What just transition? Communities get pennies as offshore wind bonanza begins

·4-min read
Offshore wind farm gets go-ahead amid ‘pressing need’ for renewable energy
Offshore wind farm gets go-ahead amid ‘pressing need’ for renewable energy

“Measly” was the word Scottish Labour MSP Monica Lennon used, quoted in an article in the Ferret and this paper, to the revelation that Scotland’s six offshore wind farms had paid just £150,000 to nearby communities in the last 12 months. There are many other words you could use. Paltry. Stingy. Unfair. Predictable.

Scotland’s marine and rural landscape, along with our means of gaining resources and energy from it, is changing around us. It needs to change – and we can only greet the renewables boom with enthusiasm. Without it there is only doom and rising temperatures. But with the change comes serious questions, and one of them lies in the issue of who profits, and whether we can escape a system propelled by greed rather than need.

One issue keeps coming up repeatedly, whether it be on land, around reforesting and carbon offsetting or at sea, and that is whether the age of net zero is going to be any different from the fossil fuel extractivist capitalism that preceded it.

READ MORE: Offshore windfarms pay out just £150k to local coastal communities

As we turn our world away from burning things and chopping them down, can we also become a society that both cares more for the world that supports us, and is more fair.
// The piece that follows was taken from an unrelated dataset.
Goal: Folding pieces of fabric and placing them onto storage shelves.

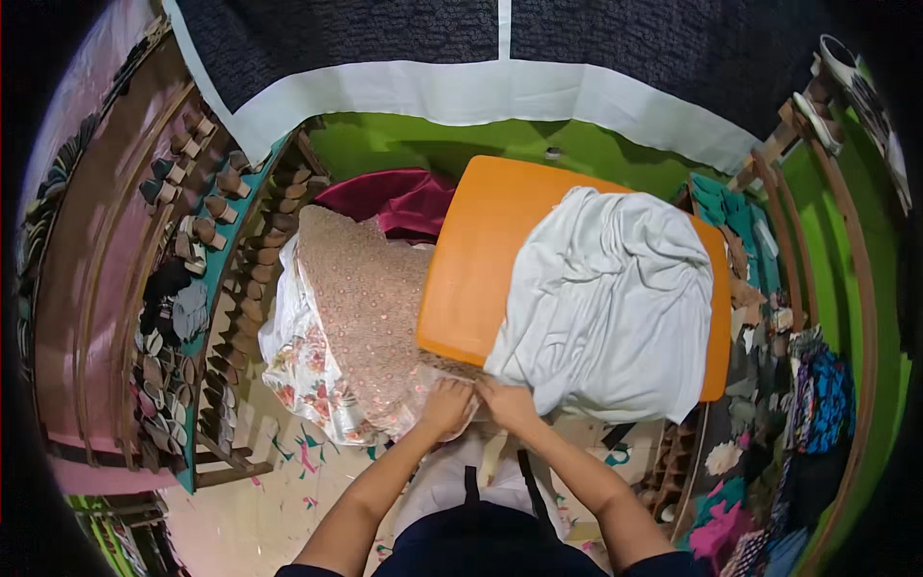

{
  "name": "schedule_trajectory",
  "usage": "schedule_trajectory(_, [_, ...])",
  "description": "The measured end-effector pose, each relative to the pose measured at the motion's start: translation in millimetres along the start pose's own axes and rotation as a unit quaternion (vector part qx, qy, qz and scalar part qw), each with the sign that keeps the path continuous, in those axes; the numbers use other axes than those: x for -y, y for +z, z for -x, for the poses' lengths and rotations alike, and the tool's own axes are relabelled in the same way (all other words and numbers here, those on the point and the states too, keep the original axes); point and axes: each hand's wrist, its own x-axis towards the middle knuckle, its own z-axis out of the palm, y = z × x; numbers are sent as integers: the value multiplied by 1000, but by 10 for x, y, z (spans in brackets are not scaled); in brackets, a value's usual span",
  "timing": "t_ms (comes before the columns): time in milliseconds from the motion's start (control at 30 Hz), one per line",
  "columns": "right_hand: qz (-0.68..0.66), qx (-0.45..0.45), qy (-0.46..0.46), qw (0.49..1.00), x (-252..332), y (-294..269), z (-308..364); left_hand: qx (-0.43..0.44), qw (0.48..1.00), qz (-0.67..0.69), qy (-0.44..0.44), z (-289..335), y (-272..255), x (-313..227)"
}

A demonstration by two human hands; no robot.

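A beige sequined cloth (356, 298) hangs in a broad sheet left of the orange table (471, 260). My left hand (448, 409) is closed on its pale, gauzy edge in front of the table. Close beside it, my right hand (508, 402) has its fingers closed at the same edge, next to the front corner of a crumpled white cloth (611, 298) draped over the table. Beneath the beige cloth shows a white floral fabric (322, 380). Both hands' fingertips are partly hidden among the folds.
Dark red satin (413, 202) lies behind the beige cloth. Wooden racks of shoe lasts (219, 209) stand at the left. Cloth scraps and clothing (827, 399) pile up at the right. Small colored scraps (306, 459) litter the floor. A dark, white-bordered curtain (356, 87) hangs at the back.
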Motion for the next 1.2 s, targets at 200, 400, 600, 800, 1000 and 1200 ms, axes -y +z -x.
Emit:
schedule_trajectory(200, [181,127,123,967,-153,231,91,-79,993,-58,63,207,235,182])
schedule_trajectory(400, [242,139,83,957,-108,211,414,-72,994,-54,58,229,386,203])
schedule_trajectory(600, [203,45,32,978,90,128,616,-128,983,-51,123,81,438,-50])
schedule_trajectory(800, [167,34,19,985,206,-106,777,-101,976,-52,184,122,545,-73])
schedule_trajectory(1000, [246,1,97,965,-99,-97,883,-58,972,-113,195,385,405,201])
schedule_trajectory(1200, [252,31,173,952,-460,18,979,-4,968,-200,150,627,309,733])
The renewables transition is a vital part of that question. As it stands, the article on the investigative website the Ferret notes, one of the ways offshore windfarms differ from onshore is that, whilst the Scottish Government expects the latter to provide community benefits “of the value equivalent to £5,000 per installed megawatt per annum,” there’s as yet no similar expectation around offshore. The mood on that, however, is changing, and many would like to see offshore wind become as community-connected and beneficial as onshore.

Some might see concerns as premature. Offshore wind is still in its early days, with just these six windfarms already up and running, and 17 more likely to be built over the coming years following ScotWind’s sell off of licences this year. The question revolves more around what is to come. In Paul Dobson's Ferret article, Charlotte Stamper of Scottish Renewables, observes that the “£20-30bn of investment” delivered by the ScotWind projects is “about to transform Scotland’s coasts”.
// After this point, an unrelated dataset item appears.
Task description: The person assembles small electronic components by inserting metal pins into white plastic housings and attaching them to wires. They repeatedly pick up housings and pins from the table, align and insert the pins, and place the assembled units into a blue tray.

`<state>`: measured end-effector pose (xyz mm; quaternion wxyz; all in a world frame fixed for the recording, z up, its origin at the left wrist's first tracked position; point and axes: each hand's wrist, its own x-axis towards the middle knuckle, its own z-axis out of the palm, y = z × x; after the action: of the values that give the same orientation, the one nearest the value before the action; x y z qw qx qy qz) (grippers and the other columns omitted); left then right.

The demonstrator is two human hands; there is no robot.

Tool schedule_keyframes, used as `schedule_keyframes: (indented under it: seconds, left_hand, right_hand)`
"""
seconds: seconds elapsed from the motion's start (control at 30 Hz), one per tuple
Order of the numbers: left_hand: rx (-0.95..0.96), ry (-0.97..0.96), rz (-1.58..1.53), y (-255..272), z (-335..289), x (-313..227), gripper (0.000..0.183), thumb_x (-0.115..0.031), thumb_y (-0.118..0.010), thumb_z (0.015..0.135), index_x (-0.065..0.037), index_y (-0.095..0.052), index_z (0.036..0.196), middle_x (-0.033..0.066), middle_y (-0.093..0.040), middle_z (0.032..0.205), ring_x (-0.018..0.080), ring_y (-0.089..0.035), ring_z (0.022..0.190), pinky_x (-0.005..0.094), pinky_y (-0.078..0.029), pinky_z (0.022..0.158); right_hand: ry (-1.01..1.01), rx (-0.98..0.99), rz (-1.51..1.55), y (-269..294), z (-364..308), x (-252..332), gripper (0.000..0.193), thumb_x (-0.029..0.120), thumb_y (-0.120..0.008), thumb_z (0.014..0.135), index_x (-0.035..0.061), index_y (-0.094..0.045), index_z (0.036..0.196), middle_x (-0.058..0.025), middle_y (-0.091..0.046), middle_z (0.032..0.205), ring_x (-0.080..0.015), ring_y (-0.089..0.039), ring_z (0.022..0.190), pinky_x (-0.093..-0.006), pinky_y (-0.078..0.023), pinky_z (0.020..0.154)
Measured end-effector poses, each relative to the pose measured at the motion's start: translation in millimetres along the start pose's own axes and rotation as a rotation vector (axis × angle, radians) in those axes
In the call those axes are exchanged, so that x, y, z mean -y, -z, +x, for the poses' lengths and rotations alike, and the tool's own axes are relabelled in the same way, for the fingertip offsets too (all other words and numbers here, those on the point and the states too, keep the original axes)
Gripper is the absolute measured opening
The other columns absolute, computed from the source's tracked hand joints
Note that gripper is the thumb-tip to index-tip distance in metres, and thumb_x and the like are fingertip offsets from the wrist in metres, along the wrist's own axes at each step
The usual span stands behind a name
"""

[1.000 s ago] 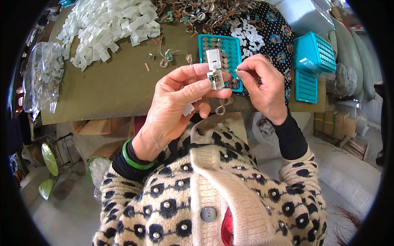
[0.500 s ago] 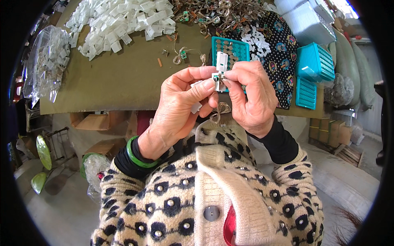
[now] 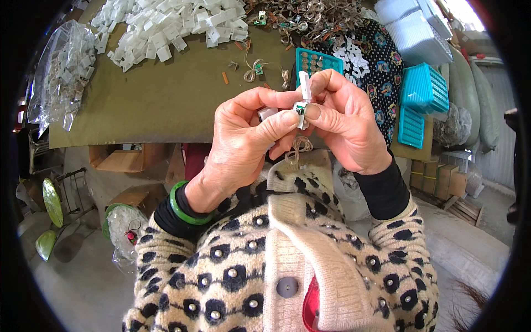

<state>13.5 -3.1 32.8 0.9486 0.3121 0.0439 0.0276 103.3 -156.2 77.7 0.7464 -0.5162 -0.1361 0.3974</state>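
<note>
My left hand (image 3: 240, 133) and my right hand (image 3: 348, 122) pinch a small white plastic case (image 3: 305, 87) between thumbs and fingers, above the table's near edge. Its lid stands up edge-on, and a bit of green circuit board (image 3: 300, 109) shows inside the lower half. A coiled beige wire (image 3: 300, 146) hangs below the fingers and seems to run from the case. Another white plastic piece (image 3: 267, 113) is tucked in the curled fingers of my left hand. The right fingertips behind the case are partly hidden.
Heaped white cases (image 3: 177, 25) lie at the far left, beside a clear bag of parts (image 3: 66, 72). Tangled wired boards (image 3: 310, 19) are piled at the back. A teal tray of round metal cells (image 3: 303, 55) sits beyond my hands; stacked teal trays (image 3: 423, 88) stand right.
The case has turned from face-on to edge-on. My right hand has shifted its grip, its thumb now pressing on the case's side. The view has shifted slightly.
</note>
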Motion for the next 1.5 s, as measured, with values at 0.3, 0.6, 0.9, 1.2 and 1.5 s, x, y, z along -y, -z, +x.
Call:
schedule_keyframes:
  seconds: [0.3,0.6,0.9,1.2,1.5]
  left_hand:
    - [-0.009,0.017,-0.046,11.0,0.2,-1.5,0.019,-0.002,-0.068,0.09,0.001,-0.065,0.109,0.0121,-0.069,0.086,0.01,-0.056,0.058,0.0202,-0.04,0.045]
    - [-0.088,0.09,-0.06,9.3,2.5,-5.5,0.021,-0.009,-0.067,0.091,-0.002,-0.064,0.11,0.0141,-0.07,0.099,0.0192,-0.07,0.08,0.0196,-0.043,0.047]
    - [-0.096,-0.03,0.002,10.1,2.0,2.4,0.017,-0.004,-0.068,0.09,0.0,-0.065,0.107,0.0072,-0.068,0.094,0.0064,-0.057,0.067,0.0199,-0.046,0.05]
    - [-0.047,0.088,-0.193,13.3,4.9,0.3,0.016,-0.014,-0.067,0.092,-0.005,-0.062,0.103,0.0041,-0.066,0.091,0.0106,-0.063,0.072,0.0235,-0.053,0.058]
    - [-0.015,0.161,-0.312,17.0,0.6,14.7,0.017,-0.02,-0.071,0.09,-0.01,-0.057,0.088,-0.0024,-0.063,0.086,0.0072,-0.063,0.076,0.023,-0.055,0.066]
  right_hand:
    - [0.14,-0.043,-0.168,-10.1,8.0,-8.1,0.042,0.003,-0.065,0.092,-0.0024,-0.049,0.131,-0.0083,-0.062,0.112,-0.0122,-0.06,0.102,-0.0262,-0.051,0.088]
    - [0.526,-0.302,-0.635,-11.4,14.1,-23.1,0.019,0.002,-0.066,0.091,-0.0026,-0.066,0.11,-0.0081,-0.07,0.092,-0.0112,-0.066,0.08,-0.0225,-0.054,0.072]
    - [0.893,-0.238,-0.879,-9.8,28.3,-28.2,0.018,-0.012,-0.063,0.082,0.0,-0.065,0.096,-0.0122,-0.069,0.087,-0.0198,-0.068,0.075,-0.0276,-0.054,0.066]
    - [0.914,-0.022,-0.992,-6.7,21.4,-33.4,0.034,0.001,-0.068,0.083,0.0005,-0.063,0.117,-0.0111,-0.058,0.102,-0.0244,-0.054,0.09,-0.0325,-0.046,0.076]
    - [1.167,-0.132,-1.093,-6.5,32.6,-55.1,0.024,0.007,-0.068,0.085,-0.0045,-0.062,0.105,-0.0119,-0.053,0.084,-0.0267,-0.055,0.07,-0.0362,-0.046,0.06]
But is it? Or is it enough? This feels like an amber light warning us of coming disappointment, a reminder that getting any kind of “just” into this transition is going to take a fight.

It’s a reminder, too, that we need to push community benefit harder. A recent report on Scotland’s land market for Community Land Scotland by Miriam Brett and Laurie Macfarlane advocates, amongst other things, for a scaling up of a Community Wealth Building approach. This, it notes, could “help deliver on a number of the Scottish Government’s policy objectives, including delivering a just transition to net zero, promoting a wellbeing economy, and tackling the cost of living crisis.” Many of its ideas relate to or are cross-applicable to the renewables market.

We might also want to look at what we’ve already learned from onshore wind. There, the situation may be better in terms of community benefits, but not by much. Two months ago, the Ferret published a report which found the owners of Scotland’s onshore wind farms would only pay “loose change” to communities this year, “despite producing electricity with a market value in excess of £3bn and soaring rates of fuel poverty in the country”.

We know what works for communities – a report commissioned by Point and Sandwick Trust found that community ownership of windfarms generates 34 more times benefit to the community than commercially operated schemes – we just need much more of it.

And it’s not just about where funds go, but who gets the jobs and whether they too are offshored. Last month GMB organiser Garry Cook railed against the handing of a huge floating windfarm contract for Cerulean Winds’ three 1GW floating windfarms (located off the West of Shetland and in the Central North Sea) to Middle Eastern contractor, Dubai-based Lamprell.

He said: “It’s a national scandal that UK workers and communities are being forced to watch as multi-million pound contracts for these industries of the future are sent overseas to companies based in authoritarian regimes, including those linked to the disgraced DP World. If we are to secure our energy future, we need to bring these vital jobs and skills home.”

It’s not the first contract Lamprell has secured in Scotland, but one of many attached to our wind farms which bring manufacturing work to Lamprell’s Hamriyah and Sharjah yards in the UAE, to be later shipped to their final destinations in British waters on, as the GMB puts it “diesel burning barges”.

What happens offshore matters. It has, of course, always mattered – but, in an era of fuel poverty, climate change, and biodiversity crises, it matters all the more.

It matters for community wealth, it matters for jobs, and it matters for the health of the waters that surround our coasts and connect up with the rest of the world.